**Your objective**
For the word "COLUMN", give the number of lines in these entries that contain it, with nothing else.

-.-.-

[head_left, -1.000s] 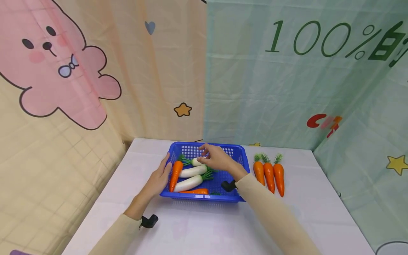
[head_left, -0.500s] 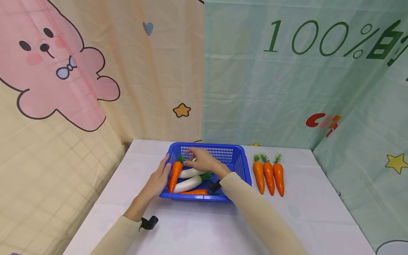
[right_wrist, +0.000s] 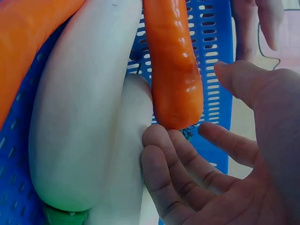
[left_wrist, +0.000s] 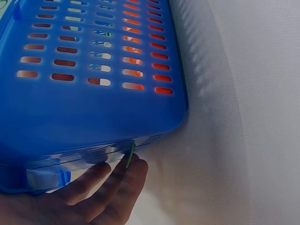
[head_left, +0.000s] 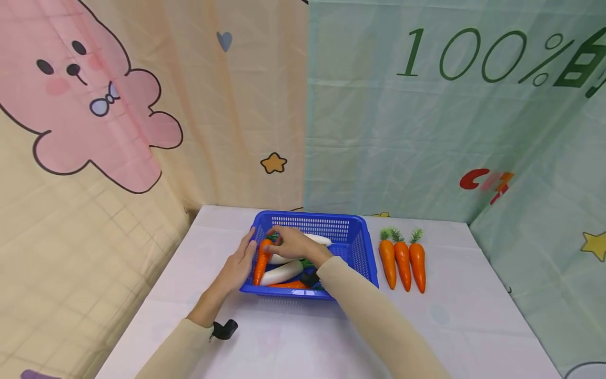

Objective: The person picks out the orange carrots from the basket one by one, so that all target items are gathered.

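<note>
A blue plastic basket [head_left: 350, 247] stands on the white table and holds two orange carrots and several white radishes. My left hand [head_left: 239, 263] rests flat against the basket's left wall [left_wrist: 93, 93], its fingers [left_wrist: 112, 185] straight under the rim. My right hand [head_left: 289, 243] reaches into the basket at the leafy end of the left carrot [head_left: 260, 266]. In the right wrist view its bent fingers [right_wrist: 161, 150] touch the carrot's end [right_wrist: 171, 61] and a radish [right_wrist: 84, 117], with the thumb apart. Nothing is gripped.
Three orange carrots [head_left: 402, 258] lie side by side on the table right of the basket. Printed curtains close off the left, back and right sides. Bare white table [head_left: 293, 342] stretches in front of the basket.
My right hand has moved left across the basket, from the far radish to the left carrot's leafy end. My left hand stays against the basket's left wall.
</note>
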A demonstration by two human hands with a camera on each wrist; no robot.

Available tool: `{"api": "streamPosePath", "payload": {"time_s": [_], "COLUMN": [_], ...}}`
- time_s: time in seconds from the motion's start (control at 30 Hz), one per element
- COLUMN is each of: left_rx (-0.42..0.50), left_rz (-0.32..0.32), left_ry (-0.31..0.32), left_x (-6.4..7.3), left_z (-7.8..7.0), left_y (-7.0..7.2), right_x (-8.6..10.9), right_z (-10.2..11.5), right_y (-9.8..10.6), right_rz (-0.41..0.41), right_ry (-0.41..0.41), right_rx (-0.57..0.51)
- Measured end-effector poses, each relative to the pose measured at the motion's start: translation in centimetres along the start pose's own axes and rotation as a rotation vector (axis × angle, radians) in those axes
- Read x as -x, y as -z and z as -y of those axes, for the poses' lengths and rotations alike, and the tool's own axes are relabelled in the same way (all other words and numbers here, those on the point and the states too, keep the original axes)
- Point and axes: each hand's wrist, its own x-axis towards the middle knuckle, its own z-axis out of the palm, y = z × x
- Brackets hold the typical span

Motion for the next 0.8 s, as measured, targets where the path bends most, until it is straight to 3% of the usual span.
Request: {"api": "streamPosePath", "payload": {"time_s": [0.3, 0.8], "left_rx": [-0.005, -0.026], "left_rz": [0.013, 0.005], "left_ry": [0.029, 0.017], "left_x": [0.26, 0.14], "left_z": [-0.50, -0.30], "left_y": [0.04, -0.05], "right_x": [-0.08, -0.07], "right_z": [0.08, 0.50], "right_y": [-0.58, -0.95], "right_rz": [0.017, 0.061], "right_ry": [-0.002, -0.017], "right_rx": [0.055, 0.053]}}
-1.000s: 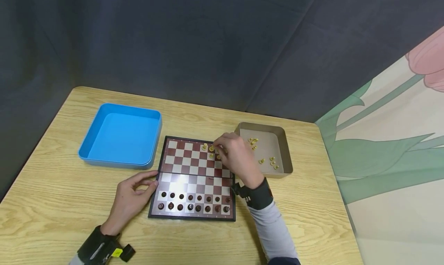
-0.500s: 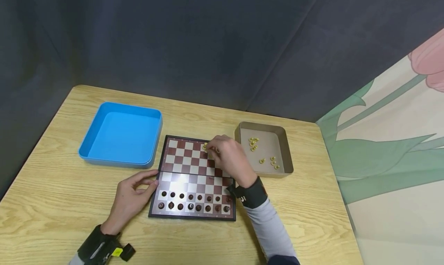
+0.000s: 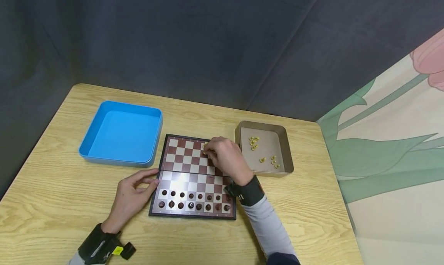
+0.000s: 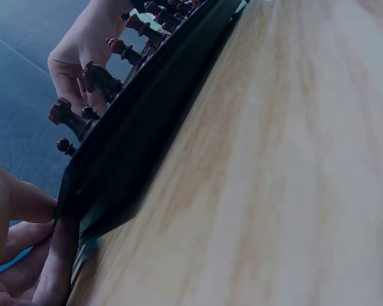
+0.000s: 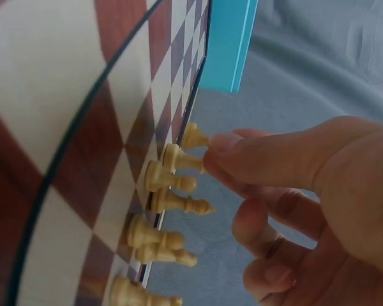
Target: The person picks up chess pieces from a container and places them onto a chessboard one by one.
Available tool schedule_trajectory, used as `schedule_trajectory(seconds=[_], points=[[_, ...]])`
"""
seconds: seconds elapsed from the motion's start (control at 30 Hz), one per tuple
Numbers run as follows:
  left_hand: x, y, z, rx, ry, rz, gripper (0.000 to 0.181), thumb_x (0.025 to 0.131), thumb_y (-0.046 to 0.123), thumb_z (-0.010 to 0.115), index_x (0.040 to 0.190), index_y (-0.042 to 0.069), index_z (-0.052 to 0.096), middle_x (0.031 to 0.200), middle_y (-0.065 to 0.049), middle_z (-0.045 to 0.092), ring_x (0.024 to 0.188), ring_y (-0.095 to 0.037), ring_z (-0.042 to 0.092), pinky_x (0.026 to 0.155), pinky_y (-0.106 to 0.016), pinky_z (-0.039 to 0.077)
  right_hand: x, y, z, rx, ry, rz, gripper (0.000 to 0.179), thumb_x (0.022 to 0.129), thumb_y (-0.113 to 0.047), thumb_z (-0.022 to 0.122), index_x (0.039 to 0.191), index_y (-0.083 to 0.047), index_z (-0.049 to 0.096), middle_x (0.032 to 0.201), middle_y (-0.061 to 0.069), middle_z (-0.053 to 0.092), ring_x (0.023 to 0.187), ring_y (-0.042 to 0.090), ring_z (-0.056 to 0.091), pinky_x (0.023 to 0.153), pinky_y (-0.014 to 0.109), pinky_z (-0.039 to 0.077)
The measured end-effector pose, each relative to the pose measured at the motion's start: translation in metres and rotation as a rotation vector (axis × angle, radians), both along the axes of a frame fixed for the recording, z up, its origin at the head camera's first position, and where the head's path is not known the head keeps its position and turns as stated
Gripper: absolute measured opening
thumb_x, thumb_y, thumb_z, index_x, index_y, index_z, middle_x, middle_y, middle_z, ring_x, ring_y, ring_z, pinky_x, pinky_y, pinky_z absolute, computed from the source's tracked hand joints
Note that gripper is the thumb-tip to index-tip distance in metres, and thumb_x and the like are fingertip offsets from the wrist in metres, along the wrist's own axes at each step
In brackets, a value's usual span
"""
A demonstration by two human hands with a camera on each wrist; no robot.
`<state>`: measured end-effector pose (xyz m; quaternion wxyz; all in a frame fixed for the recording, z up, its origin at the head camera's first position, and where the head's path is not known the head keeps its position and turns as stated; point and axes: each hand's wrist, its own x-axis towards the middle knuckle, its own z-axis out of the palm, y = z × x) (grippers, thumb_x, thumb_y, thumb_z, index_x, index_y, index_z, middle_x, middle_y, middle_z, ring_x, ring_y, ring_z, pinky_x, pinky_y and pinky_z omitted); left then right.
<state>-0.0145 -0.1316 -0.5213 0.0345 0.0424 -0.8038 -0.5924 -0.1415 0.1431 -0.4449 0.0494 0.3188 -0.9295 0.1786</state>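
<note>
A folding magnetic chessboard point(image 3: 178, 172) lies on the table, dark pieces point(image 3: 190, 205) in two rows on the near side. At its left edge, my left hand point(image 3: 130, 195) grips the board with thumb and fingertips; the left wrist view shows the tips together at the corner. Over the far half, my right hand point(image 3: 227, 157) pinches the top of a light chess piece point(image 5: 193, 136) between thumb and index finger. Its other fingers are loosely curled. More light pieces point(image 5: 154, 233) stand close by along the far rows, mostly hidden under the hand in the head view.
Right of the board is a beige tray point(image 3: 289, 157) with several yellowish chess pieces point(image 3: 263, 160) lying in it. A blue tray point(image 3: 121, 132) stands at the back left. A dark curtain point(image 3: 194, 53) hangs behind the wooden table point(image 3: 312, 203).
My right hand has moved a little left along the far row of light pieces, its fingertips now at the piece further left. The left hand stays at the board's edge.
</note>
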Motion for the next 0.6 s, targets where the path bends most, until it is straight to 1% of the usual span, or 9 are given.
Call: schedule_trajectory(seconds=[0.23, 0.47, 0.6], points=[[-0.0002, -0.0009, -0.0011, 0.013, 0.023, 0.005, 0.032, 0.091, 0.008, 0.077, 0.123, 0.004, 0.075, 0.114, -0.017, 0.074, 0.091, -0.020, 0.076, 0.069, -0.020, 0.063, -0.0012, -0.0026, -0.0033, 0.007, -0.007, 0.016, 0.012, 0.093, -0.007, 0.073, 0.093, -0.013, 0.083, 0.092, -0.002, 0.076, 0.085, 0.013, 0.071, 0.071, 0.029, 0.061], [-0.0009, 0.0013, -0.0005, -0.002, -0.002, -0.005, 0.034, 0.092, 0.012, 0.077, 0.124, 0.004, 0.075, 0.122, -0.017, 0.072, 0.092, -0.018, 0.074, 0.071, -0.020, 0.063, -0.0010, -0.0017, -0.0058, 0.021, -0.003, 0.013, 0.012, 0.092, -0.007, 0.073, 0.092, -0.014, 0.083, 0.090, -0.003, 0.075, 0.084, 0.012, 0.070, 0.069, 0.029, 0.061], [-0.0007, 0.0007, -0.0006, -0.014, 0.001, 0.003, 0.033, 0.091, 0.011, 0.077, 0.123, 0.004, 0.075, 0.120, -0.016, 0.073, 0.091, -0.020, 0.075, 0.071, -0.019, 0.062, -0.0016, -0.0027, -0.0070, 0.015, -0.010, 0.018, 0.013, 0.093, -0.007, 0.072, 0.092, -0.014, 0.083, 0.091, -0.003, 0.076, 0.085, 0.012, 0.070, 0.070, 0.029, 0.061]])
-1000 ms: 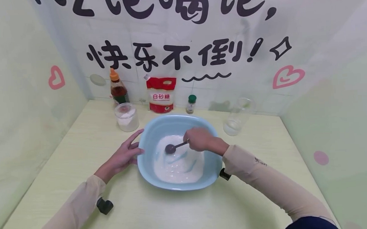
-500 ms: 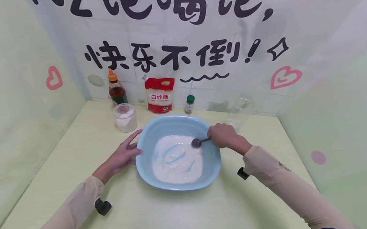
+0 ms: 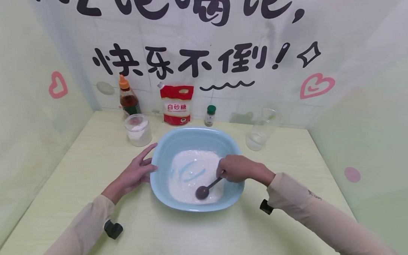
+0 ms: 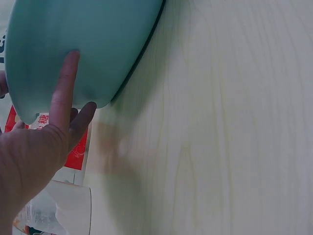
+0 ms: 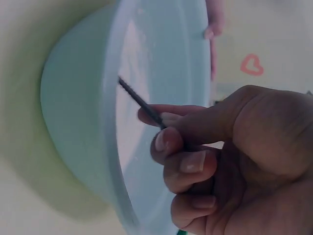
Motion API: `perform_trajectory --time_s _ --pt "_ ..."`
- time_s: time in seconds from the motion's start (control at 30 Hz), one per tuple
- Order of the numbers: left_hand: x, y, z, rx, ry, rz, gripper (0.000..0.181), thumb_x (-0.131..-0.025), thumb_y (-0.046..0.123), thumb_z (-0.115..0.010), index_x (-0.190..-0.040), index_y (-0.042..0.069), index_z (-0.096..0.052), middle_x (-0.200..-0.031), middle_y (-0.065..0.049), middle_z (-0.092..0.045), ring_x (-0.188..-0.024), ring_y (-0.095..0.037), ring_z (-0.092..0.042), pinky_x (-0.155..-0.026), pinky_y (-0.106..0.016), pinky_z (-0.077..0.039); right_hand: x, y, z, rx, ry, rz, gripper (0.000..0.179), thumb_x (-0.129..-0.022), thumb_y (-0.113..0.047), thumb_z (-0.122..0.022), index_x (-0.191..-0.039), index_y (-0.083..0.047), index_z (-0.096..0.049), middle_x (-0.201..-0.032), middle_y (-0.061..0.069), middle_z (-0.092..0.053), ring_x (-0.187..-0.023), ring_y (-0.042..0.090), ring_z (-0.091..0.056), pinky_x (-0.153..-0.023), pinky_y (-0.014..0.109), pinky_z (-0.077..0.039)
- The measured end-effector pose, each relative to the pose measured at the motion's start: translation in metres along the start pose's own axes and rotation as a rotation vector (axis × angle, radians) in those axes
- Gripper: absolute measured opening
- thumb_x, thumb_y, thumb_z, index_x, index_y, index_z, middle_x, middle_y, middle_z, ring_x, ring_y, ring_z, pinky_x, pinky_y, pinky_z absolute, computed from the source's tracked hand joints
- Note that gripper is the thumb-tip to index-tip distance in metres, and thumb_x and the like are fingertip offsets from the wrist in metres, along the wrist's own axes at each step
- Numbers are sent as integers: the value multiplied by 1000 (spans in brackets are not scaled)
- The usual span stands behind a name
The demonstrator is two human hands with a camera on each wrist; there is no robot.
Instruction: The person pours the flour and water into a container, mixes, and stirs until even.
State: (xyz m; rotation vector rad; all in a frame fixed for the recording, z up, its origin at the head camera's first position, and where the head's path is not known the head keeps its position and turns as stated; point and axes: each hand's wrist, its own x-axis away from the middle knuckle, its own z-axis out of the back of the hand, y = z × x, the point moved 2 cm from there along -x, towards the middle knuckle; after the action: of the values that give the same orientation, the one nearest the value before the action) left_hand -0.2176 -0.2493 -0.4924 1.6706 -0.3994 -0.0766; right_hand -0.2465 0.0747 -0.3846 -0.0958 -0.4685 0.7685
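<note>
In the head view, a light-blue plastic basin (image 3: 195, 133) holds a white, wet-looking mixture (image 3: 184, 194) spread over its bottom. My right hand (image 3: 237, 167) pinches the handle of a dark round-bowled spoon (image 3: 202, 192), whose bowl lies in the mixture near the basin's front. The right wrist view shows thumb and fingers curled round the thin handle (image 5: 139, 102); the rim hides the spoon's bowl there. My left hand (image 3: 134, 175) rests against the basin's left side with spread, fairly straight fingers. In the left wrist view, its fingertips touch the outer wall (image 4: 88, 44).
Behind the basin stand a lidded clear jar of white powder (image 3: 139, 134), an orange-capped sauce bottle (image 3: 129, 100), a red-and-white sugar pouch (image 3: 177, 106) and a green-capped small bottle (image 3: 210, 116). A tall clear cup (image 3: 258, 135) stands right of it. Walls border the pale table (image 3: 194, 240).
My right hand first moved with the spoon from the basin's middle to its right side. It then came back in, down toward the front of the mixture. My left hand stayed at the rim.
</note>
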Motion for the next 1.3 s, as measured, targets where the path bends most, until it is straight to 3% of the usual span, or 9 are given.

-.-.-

**Answer to this exercise**
2